### Problem details
For the material below, return exactly the lines starting at the one holding "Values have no" and ending at the one holding "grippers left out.", counting both as part of the range.

### Task inputs
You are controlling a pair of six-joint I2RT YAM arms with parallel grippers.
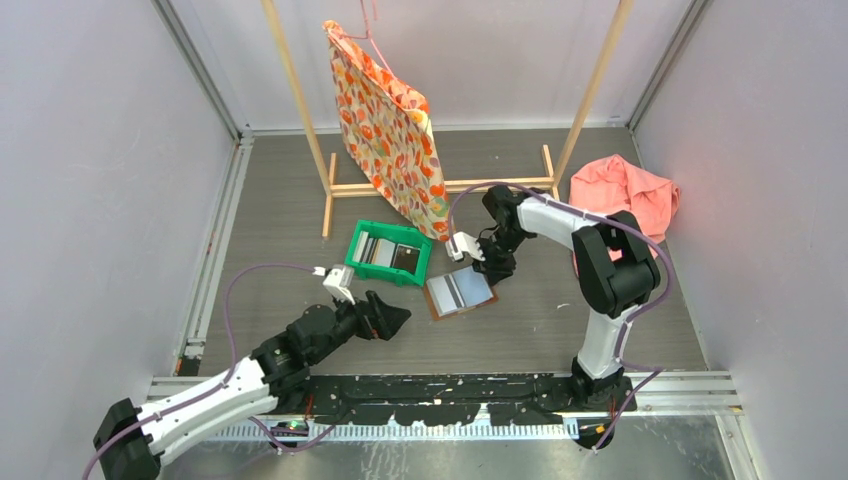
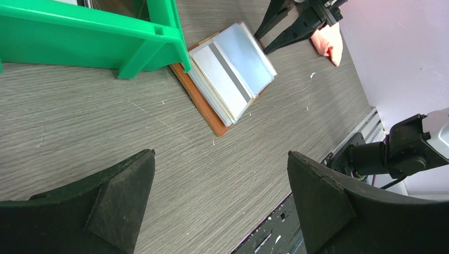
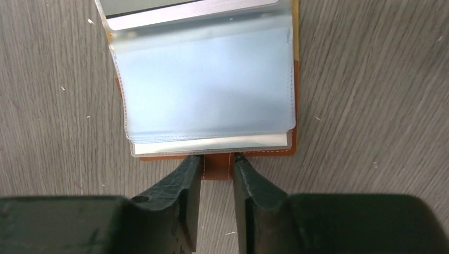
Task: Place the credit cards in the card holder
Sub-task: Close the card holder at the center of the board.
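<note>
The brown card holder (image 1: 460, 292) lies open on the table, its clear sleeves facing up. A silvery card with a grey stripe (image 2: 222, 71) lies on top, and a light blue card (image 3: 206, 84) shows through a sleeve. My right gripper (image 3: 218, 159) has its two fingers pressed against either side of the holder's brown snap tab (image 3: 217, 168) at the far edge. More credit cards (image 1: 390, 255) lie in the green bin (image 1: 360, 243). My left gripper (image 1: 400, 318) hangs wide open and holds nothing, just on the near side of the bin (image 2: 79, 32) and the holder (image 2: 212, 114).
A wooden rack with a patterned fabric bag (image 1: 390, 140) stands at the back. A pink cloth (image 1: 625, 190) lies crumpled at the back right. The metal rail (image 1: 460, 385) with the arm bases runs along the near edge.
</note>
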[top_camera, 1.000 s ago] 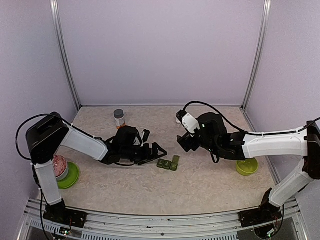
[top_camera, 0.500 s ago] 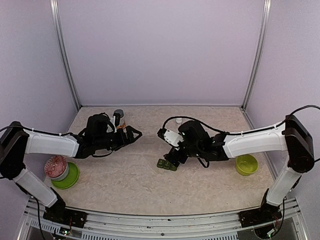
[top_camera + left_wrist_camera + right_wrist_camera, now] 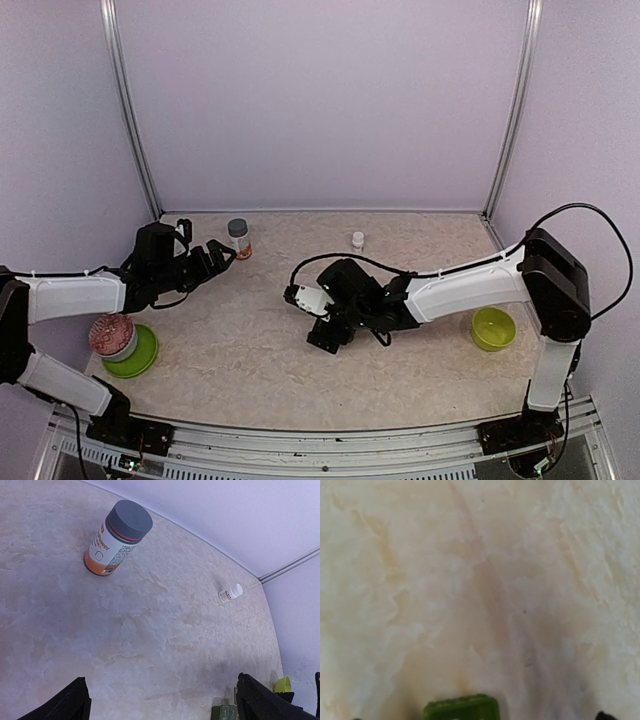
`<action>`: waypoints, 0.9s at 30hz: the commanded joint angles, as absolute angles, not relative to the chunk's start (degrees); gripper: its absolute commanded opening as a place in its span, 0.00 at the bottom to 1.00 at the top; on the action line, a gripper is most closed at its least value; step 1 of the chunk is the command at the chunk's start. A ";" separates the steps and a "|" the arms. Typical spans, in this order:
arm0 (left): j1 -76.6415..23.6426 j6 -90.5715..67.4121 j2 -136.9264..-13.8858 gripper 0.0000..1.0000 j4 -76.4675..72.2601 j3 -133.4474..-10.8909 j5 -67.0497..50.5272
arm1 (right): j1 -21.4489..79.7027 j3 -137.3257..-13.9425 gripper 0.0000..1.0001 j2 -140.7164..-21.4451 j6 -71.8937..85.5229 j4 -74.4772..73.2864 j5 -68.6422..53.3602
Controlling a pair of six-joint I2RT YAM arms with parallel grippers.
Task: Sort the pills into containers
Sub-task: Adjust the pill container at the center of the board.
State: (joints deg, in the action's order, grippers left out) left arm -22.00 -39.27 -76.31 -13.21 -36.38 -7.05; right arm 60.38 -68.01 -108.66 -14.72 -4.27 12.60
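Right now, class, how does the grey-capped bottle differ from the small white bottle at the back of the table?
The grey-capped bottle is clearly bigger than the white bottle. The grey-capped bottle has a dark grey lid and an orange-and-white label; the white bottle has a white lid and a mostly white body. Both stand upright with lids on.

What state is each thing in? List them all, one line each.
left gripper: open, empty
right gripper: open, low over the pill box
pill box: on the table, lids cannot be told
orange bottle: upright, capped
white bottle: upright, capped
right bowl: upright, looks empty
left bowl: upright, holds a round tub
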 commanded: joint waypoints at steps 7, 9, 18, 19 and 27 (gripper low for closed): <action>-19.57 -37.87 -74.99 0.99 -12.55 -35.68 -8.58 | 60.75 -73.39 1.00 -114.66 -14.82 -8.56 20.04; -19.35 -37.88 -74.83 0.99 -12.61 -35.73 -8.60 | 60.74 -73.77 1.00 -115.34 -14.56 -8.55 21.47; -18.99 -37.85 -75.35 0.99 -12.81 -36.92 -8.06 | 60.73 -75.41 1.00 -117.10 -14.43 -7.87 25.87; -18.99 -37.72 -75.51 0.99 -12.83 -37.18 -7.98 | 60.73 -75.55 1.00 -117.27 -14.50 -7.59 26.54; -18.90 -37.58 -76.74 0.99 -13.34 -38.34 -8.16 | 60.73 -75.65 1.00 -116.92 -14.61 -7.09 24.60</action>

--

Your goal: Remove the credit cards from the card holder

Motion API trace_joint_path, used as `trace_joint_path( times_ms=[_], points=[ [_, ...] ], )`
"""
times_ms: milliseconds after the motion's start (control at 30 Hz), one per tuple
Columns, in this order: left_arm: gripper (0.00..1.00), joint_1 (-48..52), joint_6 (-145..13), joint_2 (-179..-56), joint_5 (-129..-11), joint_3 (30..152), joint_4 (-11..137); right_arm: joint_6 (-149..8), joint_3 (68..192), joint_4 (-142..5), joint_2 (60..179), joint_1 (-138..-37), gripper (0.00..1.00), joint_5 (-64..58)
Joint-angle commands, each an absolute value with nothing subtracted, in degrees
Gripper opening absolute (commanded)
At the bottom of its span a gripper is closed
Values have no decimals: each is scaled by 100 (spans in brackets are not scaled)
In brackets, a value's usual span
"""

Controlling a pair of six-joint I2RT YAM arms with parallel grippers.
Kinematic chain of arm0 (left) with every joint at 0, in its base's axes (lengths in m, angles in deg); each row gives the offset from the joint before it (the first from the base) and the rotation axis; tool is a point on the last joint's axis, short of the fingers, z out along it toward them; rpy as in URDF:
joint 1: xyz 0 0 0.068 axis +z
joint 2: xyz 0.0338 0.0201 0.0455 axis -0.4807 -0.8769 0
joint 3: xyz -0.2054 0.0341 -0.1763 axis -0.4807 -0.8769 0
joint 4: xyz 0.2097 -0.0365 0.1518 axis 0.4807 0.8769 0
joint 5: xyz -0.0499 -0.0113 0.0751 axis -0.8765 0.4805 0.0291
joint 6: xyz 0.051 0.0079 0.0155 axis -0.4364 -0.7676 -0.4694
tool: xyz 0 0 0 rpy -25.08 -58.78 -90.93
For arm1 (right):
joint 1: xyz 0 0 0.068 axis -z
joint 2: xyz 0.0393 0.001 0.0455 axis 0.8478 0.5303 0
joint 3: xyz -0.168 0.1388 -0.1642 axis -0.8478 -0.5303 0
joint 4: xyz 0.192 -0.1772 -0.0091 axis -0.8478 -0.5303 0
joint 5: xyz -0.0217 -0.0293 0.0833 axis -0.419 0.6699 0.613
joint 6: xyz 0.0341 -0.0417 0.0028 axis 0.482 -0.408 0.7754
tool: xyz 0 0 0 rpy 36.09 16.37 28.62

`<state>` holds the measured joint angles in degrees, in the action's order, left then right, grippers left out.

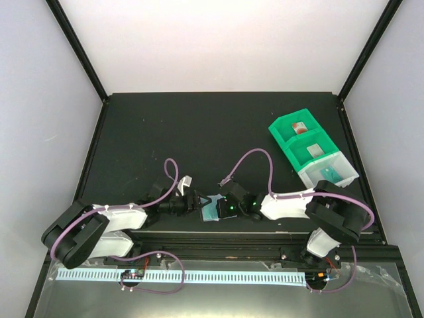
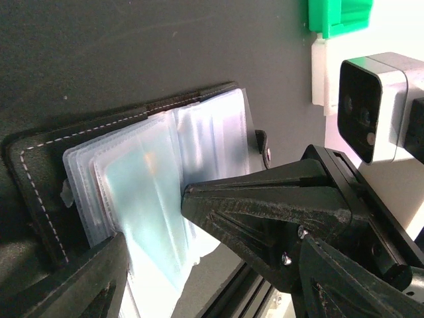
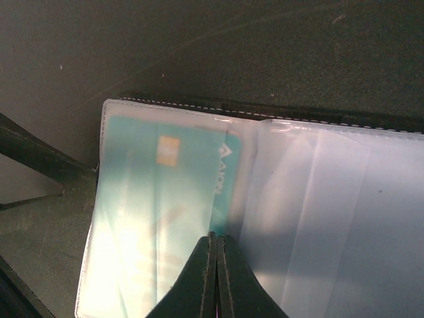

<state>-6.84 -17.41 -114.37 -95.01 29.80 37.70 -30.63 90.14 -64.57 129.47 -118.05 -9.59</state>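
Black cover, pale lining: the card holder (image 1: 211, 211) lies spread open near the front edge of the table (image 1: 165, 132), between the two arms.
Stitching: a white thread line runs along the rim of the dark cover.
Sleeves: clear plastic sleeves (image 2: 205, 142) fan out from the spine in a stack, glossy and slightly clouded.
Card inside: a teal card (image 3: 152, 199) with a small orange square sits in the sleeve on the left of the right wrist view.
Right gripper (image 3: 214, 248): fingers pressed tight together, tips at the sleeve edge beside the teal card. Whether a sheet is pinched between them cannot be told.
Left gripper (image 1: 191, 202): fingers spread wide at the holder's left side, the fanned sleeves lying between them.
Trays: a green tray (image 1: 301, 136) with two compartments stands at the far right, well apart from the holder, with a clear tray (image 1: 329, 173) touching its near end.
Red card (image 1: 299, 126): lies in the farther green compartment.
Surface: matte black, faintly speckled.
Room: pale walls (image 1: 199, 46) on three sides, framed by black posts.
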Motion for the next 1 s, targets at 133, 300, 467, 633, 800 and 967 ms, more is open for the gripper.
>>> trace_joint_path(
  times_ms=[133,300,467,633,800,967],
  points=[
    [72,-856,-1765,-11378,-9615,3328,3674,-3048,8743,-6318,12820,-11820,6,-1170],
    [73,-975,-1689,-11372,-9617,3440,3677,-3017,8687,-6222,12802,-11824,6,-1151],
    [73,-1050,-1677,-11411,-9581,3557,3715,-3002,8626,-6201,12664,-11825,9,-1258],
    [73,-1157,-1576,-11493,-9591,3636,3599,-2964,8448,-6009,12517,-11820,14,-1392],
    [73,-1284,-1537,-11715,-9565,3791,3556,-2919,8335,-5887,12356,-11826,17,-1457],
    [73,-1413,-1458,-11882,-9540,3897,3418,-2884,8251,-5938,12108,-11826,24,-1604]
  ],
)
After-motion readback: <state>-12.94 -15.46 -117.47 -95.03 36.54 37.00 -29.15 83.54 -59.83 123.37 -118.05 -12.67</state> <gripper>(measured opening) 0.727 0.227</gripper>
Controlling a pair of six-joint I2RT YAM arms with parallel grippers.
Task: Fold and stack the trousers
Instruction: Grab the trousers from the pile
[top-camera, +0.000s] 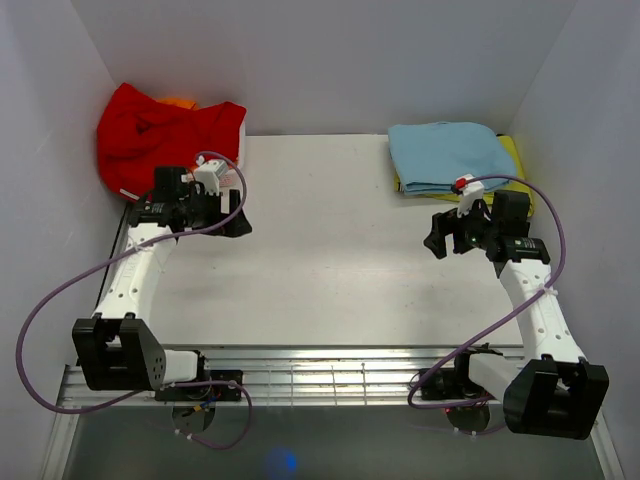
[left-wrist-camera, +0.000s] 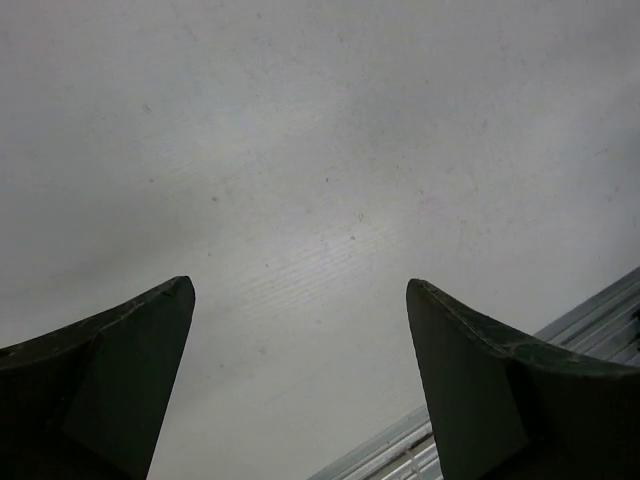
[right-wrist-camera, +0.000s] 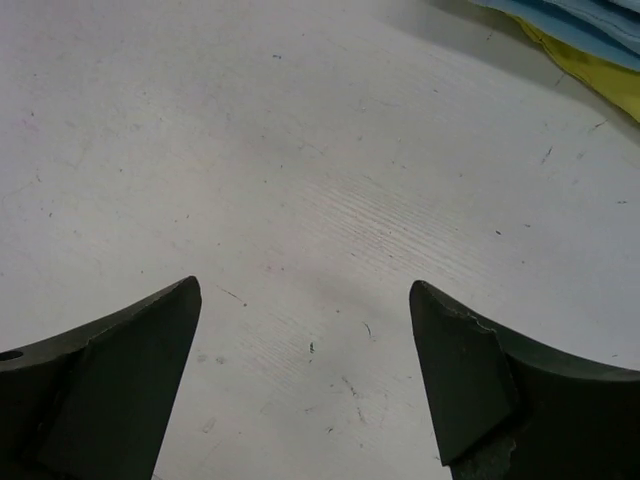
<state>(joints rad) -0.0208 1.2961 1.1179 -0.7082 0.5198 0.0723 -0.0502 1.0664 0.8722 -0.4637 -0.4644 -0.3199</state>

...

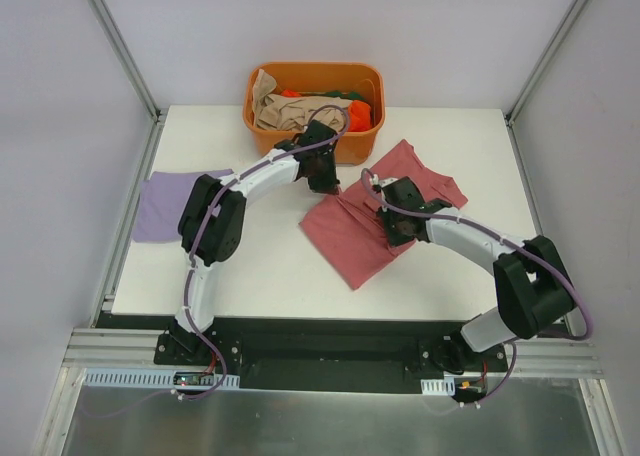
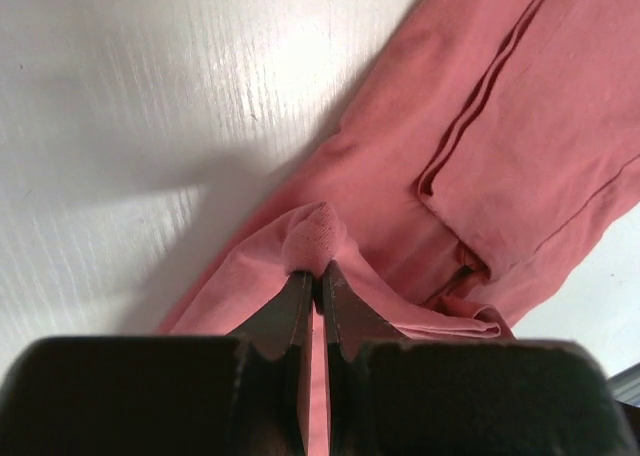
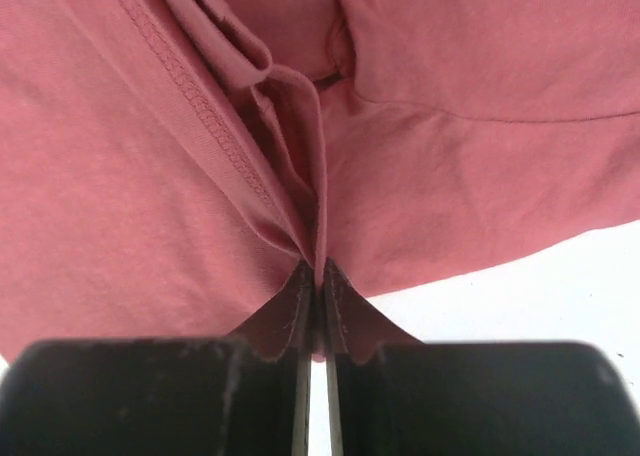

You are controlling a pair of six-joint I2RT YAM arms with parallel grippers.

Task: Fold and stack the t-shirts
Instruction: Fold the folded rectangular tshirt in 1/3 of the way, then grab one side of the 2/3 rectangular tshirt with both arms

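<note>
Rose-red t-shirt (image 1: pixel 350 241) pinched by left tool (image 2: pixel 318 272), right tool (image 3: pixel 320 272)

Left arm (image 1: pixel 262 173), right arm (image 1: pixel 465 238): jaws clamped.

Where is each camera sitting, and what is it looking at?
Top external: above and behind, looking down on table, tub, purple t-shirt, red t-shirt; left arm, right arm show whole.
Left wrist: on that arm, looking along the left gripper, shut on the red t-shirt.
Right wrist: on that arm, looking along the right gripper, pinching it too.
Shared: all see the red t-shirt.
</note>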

### Result
Values have no decimals: each is scaled by 100 (spans in brackets are not scaled)
In brackets, a value's usual span
"""

Controlling a pair of six-joint I2RT YAM arms with parallel grippers.
Kinematic chain of arm0 (left) with every joint at 0, in its base's axes (lengths in m, angles in deg); each row gives the offset from the joint before it (the first from the base) and the rotation axis; tool is a point on the last joint's axis, short of the fingers, z out along it toward them; rpy as in URDF:
joint 1: xyz 0 0 0.068 axis +z
joint 2: xyz 0.0338 0.0201 0.0455 axis -0.4807 -0.8769 0
joint 3: xyz -0.2054 0.0341 -0.1763 axis -0.4807 -0.8769 0
joint 4: xyz 0.2097 -0.0365 0.1518 axis 0.4807 0.8769 0
joint 5: xyz -0.0499 -0.0113 0.0751 axis -0.8765 0.4805 0.0291
joint 6: xyz 0.051 0.0079 0.0155 axis -0.4364 -0.7676 -0.4694
tool: xyz 0 0 0 rpy -25.08 -58.78 -90.93
For arm1 (right):
joint 1: xyz 0 0 0.068 axis -z
joint 2: xyz 0.0393 0.001 0.0455 axis 0.8478 0.5303 0
joint 3: xyz -0.168 0.1388 -0.1642 axis -0.8478 -0.5303 0
joint 4: xyz 0.192 -0.1772 -0.0091 axis -0.8478 -0.5303 0
joint 5: xyz -0.0217 -0.0293 0.0833 axis -0.419 0.6699 0.613
joint 6: xyz 0.0341 -0.0417 0.0028 axis 0.482 -0.408 0.7754
tool: xyz 0 0 0 rpy 36.09 16.37 28.62

`<state>` holds the measured joint angles in degrees, in the action's order, left then right, grippers left out.

No more work is needed on this answer.